→ Problem
When you copy the entries, keep every word exactly as it is and drop the images.

BEGIN Data in this exercise

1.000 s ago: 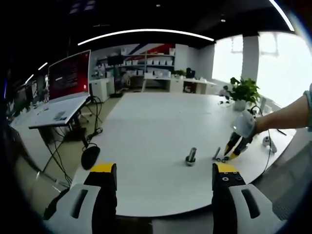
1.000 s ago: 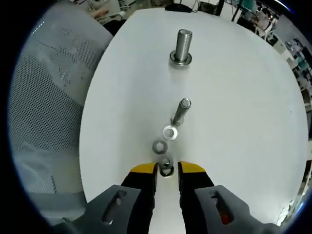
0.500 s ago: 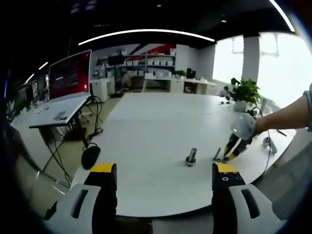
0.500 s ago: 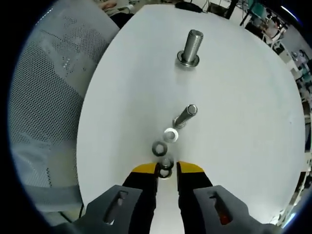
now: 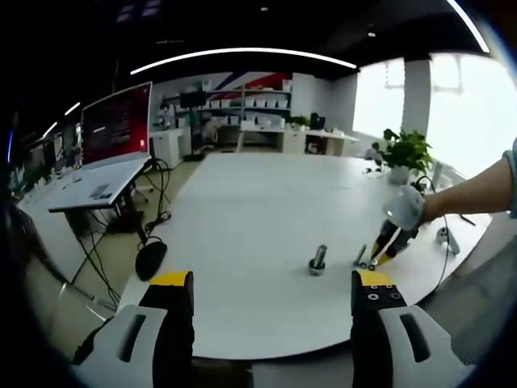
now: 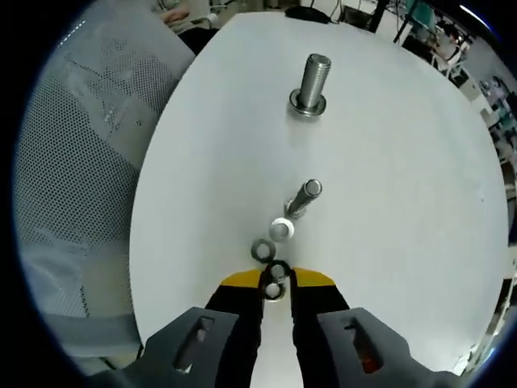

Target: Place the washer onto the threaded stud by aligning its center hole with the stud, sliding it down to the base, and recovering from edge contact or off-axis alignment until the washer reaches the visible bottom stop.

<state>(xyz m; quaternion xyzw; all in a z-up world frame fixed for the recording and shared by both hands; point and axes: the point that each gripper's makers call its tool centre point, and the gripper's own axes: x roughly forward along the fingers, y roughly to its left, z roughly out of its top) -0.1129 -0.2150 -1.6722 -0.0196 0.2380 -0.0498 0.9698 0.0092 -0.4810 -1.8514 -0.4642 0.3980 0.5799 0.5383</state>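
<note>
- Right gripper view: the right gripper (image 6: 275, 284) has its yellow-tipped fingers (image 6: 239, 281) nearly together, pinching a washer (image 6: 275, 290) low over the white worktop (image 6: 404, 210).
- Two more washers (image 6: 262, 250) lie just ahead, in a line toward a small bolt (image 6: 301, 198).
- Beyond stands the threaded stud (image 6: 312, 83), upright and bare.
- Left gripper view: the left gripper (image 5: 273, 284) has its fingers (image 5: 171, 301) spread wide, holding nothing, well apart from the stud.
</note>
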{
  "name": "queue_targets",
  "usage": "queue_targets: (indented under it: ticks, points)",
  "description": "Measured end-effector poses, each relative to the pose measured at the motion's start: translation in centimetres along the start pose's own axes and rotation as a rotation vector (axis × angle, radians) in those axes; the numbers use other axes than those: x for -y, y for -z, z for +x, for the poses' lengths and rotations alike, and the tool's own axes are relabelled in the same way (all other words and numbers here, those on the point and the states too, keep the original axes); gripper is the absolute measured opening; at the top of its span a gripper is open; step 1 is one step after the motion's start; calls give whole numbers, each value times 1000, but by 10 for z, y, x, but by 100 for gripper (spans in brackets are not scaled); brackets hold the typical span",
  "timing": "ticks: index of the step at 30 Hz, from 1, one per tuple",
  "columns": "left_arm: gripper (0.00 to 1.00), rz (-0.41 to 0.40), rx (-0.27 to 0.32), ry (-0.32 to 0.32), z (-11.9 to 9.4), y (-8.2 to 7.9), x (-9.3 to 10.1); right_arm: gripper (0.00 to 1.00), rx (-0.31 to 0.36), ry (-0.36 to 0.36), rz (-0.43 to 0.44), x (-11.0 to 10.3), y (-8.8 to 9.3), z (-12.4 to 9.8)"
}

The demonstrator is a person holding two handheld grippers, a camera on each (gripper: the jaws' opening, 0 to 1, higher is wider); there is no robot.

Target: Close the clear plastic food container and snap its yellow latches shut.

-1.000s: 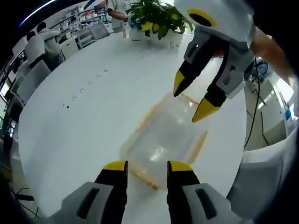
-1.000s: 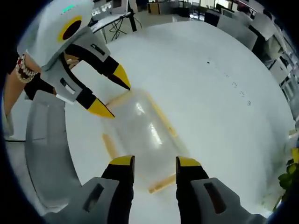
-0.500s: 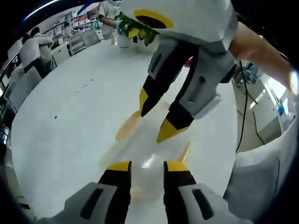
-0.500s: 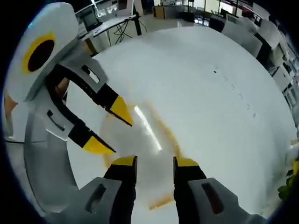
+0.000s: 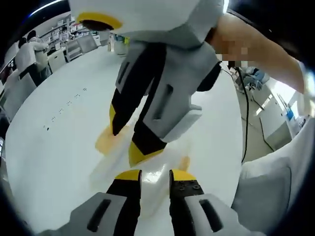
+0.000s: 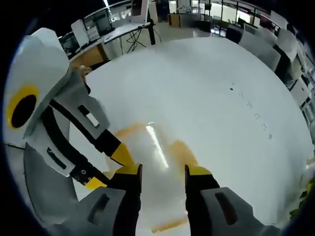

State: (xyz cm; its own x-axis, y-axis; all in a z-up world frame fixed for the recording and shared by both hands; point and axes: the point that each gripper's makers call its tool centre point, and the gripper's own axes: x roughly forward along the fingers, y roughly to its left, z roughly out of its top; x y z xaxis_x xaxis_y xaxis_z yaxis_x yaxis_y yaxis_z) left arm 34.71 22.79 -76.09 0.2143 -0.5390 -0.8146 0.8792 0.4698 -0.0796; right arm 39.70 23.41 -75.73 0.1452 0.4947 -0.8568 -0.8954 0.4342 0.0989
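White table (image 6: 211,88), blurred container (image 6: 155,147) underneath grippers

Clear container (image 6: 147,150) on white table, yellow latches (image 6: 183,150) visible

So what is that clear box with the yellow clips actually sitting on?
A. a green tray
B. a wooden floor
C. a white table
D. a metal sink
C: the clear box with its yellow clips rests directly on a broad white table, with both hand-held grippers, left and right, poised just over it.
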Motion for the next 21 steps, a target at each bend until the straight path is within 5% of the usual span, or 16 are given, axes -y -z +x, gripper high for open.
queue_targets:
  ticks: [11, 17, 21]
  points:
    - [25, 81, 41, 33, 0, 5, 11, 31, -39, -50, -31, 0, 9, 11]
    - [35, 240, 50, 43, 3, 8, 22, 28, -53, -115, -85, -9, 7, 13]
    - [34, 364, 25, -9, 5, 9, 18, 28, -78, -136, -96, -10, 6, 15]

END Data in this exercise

→ Solution
1.000 s ago: 
1.000 s ago: 
0.500 s ago: 
0.500 s ago: 
now: 
now: 

Target: Place the washer onto the threaded stud by aligning its center hole with the stud, sliding it down to the base, and recovering from edge contact or off-axis alignment until the washer reaches the visible bottom stop.

<state>(xyz m; quaternion xyzw; all in a z-up world frame fixed for the recording and shared by both hands; point and axes: the point that each gripper's makers call its tool centre point, and the gripper's own axes: x roughly forward along the fingers, y roughly to its left, z roughly out of its top) -0.1129 -0.2150 -1.6722 -0.0196 0.2380 -0.0498 0.9698 0.0092 -0.4810 -1.8514 -0.4642 0.3980 0.5799 0.5383</state>
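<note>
- Right gripper view: the right gripper (image 6: 275, 284) has its yellow-tipped fingers (image 6: 239, 281) nearly together, pinching a washer (image 6: 275, 290) low over the white worktop (image 6: 404, 210).
- Two more washers (image 6: 262, 250) lie just ahead, in a line toward a small bolt (image 6: 301, 198).
- Beyond stands the threaded stud (image 6: 312, 83), upright and bare.
- Left gripper view: the left gripper (image 5: 273, 284) has its fingers (image 5: 171, 301) spread wide, holding nothing, well apart from the stud.
</note>
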{
  "name": "queue_targets",
  "usage": "queue_targets: (indented under it: ticks, points)",
  "description": "Measured end-effector poses, each relative to the pose measured at the motion's start: translation in centimetres along the start pose's own axes and rotation as a rotation vector (axis × angle, radians) in those axes; the numbers use other axes than those: x for -y, y for -z, z for +x, for the poses' lengths and rotations alike, and the tool's own axes are relabelled in the same way (all other words and numbers here, those on the point and the states too, keep the original axes); gripper is the absolute measured opening; at the top of its span a gripper is open; step 1 is one step after the motion's start; calls give whole numbers, each value times 1000, but by 10 for z, y, x, but by 100 for gripper (spans in brackets are not scaled); brackets hold the typical span",
  "timing": "ticks: index of the step at 30 Hz, from 1, one per tuple",
  "columns": "left_arm: gripper (0.00 to 1.00), rz (-0.41 to 0.40), rx (-0.27 to 0.32), ry (-0.32 to 0.32), z (-11.9 to 9.4), y (-8.2 to 7.9), x (-9.3 to 10.1); right_arm: gripper (0.00 to 1.00), rx (-0.31 to 0.36), ry (-0.36 to 0.36), rz (-0.43 to 0.44), x (-11.0 to 10.3), y (-8.8 to 9.3), z (-12.4 to 9.8)"
}

The demonstrator is a person holding two handheld grippers, a camera on each (gripper: the jaws' opening, 0 to 1, higher is wider); there is no robot.

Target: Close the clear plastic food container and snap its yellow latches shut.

-1.000s: 
-1.000s: 
-0.500s: 
-0.500s: 
+0.000s: 
+0.000s: 

State: (xyz cm; its own x-axis, y-axis; all in a z-up world frame fixed for the recording and shared by both hands; point and axes: the point that each gripper's makers call its tool centre point, and the gripper's own axes: x roughly forward along the fingers, y roughly to its left, z roughly out of its top; x y z xaxis_x xaxis_y xaxis_z yaxis_x yaxis_y yaxis_z) left arm 34.71 22.79 -76.09 0.2143 -0.5390 -0.8146 0.8792 0.4698 -0.0796; right arm 39.70 23.41 -75.73 0.1452 0.4947 -0.8568 -0.8954 0.4342 0.0989
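White table (image 6: 211,88), blurred container (image 6: 155,147) underneath grippers

Clear container (image 6: 147,150) on white table, yellow latches (image 6: 183,150) visible

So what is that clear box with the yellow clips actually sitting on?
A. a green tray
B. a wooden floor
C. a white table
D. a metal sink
C: the clear box with its yellow clips rests directly on a broad white table, with both hand-held grippers, left and right, poised just over it.
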Motion for the next 21 steps, a target at each bend until the straight path is within 5% of the usual span, or 16 are given, axes -y -z +x, gripper high for open.
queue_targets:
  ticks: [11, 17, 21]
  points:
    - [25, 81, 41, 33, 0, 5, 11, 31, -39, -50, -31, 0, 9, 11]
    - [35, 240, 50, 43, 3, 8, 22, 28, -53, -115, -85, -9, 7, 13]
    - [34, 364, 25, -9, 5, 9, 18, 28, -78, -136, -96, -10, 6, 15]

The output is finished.